4. To achieve such objective, Section 63(4) of BSA improved upon the certificate envisaged under the old law by mandating the issuance of a standard-form certificate prescribed in the Schedule which inter alia requires the disclosure of hash value of the electronic/digital record along with a further certification by an expert. Hash value of an electronic data is synonymous with an electronic fingerprint and provides a sure way of identifying and verifying digital data. The necessity of incorporating the hash value of the electronic record in the certificate is thus to ensure its authenticity and integrity, and cannot be said to lack a rational nexus with the object of the Act. Similarly, certification by an expert in Part B provides an additional layer of authenticity to the secondary electronic evidence. For these reasons, we are of the considered view that the new provision has a clear and rational nexus with the object of the law and cannot be said to be either arbitrary or unreasonable so as to suffer from the vice of manifest arbitrariness.

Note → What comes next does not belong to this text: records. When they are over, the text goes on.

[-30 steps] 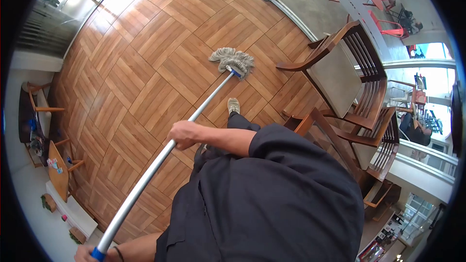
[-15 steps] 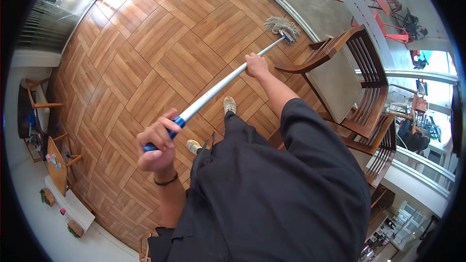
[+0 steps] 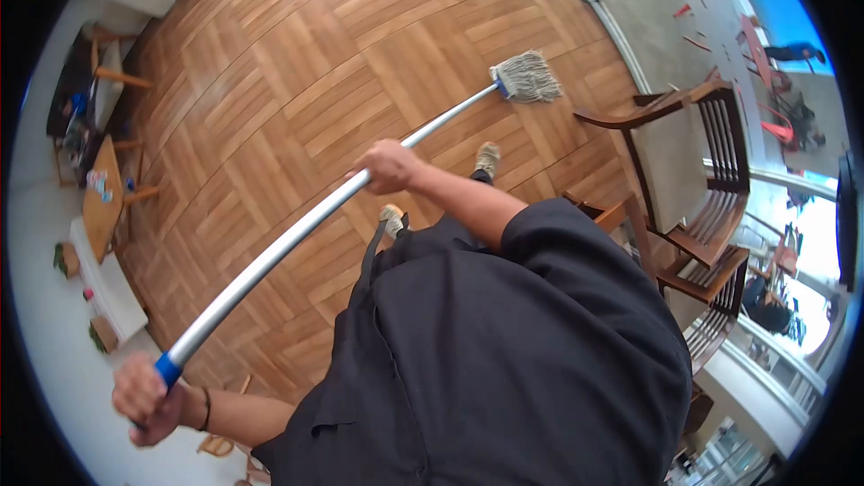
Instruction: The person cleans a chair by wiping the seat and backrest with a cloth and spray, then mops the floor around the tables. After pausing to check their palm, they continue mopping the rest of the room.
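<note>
A mop [image 3: 279, 256] with a silver pole runs diagonally across the view. My left hand [image 3: 148, 400], at the lower left, is wrapped around the blue grip at the pole's top end. Farther along, my right hand [image 3: 389, 166] is closed around the middle of the pole. The mop's grey string head [image 3: 531, 79] lies on the wood-patterned floor [image 3: 378, 99], spread to the right of its blue clamp. My shoes [image 3: 487, 158] show below the pole, partly hidden by my dark clothing.
A wooden armchair [image 3: 670, 171] with a pale seat stands to the right of the mop head, with more chairs behind it. A glass partition's frame [image 3: 621, 45] edges the floor at the upper right. A small wooden table [image 3: 103, 193] stands at the left wall.
My left hand has moved down and left, and my right hand has shifted left with the pole. The mop head's strings have swung to the right of the clamp. The camera view has turned.
</note>
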`<state>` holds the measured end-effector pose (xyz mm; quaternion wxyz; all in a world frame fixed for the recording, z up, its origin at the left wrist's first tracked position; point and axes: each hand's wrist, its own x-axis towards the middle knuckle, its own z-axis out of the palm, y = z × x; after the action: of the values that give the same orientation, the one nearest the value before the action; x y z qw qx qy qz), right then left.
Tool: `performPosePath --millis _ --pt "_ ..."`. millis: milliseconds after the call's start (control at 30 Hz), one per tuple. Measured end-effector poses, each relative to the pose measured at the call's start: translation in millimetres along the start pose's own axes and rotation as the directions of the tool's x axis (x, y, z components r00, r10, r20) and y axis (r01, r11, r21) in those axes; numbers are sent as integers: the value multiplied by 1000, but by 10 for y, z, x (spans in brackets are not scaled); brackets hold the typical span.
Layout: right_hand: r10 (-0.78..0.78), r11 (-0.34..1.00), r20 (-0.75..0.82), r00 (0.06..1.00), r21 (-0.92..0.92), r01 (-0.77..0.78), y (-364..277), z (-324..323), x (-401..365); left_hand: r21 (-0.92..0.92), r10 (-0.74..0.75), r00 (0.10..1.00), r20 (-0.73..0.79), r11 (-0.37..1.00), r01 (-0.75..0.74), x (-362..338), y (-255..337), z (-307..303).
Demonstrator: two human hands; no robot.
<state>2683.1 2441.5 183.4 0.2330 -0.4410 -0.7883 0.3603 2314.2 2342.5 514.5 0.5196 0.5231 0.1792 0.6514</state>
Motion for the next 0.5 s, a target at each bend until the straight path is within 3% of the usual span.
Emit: performPosePath --millis 67,133,200,267,367,467,500 --pt "-3 999 115 993 49 -2 -646 522 138 105 48 997 -52 994 -42 -221 719 -80" --pt "-132 979 108 985 172 112 -1170 960 181 107 103 987 -123 990 -89 -489 1350 -118" --pt "-178 977 217 960 156 146 -1561 1219 163 328 227 955 -191 932 -156 -739 1725 -28" --pt "-202 975 293 935 152 163 -1647 1353 85 262 220 975 20 940 -217 -884 1537 84" --pt "-203 978 350 915 125 169 -1532 1440 7 159 241 970 11 958 -240 -1053 1362 98" --pt "-169 983 278 946 115 142 -1312 1304 -82 70 236 952 -194 972 -226 -1159 1346 29" --pt "-146 983 242 959 146 112 -1212 1177 -92 6 194 969 -156 981 -195 -1088 1210 23"
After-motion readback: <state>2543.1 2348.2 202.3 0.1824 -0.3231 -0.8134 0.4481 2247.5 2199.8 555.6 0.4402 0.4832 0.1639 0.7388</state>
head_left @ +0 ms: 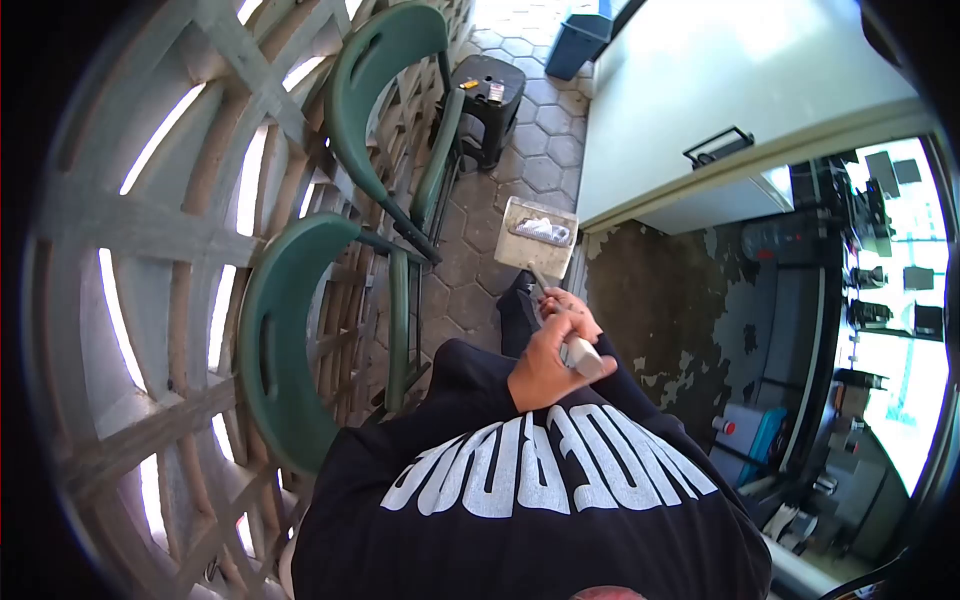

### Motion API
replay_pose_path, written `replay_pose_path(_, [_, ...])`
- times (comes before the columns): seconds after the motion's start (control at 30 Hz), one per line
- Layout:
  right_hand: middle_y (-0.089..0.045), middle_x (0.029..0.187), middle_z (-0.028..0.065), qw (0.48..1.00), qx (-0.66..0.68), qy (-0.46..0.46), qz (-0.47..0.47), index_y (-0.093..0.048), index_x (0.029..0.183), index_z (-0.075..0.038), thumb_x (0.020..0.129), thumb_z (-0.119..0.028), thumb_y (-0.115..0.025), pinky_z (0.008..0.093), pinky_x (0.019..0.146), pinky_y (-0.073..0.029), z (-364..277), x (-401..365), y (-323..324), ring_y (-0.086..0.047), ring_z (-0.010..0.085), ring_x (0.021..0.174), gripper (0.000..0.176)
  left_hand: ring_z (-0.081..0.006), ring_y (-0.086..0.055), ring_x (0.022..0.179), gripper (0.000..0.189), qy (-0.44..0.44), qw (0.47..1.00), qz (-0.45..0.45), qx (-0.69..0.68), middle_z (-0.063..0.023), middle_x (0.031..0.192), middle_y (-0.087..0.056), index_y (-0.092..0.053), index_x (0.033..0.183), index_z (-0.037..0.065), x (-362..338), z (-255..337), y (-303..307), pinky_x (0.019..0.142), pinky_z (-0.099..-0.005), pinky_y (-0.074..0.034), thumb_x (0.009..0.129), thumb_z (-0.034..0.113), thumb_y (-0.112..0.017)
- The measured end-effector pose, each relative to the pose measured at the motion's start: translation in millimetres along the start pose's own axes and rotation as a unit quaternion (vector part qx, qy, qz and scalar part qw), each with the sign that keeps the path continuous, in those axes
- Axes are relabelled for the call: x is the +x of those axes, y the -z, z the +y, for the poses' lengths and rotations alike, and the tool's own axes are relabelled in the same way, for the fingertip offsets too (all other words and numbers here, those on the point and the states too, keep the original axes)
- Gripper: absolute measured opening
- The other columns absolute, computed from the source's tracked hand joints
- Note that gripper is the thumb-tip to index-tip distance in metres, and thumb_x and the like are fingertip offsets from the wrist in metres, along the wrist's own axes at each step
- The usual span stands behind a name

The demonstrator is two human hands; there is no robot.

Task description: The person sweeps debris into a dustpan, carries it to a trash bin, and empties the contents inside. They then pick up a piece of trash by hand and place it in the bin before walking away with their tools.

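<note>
A long-handled dustpan [508,245] with a pale, dirty pan is held out in front of me, low over the paved floor by the doorway. Inside the pan lies a grey item with something white and crumpled on it [543,229]; I cannot make out its kind. My left hand [543,368] is wrapped round the upper handle near its thick whitish end [583,358]. Just below it on the same handle, my right hand [573,311] is closed, its fingers partly hidden behind the left.
Two green plastic chairs [268,345] line the lattice wall [150,235] at left. Ahead are a black stool [490,75] with small items on it and a dark bin [580,45]. A white door [690,90] stands beside a room with a worn floor [660,300].
</note>
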State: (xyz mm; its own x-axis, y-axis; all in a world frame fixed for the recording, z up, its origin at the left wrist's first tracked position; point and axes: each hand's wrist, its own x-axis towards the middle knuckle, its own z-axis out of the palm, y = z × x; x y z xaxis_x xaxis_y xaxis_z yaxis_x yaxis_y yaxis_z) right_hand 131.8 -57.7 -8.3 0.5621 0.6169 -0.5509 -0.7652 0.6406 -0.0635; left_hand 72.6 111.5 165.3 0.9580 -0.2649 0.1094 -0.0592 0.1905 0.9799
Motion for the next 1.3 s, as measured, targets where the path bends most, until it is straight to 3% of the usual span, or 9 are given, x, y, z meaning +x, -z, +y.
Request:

5. At this juncture, referring to a judgement of the Madras High Court3, Ld. Counsel submits Part B must be filled up by an expert notified under Section 79A of the Information Technology Act, 20004. He contends that only a handful of entities are authorized by the Central/State government to examine electronic evidence under the said provision, thereby causing undue hardship and rendering its implementation illusory.
6. We have perused the cited judgment, wherein the Madras High Court, in a matrimonial case instituted in 2019 inter alia held that the same would be governed by the erstwhile Evidence Act. Thereafter, it proceeded to analyse Part B of the Schedule in Section 63(4) to hold that the certificate by an expert therein must be by an Examiner of Electronic Evidence under Section 79A of the IT Act. In doing so, the High Court merely referred to Section 39(2) of the BSA and not sub-section (1). Section 39 deals with admissibility of opinions of experts. Sub-section (1) states when the Court has to form an opinion on a point of foreign law, science or art or any other field, or as to identity of handwriting or finger impressions, the opinion on that point of persons having special skill in such domain namely foreign law, science or art, or any other field, or in respect of identity of handwriting or finger impressions becomes a relevant fact. Subsection (2) provides when in a proceeding, the Court has to form an opinion on any matter relating to information transmitted or stored in any computer resource or any other electronic or digital form, the opinion of the Examiner of Electronic Evidence under Section 79A of the IT Act shall be treated to be that of an expert and be admissible as a relevant fact.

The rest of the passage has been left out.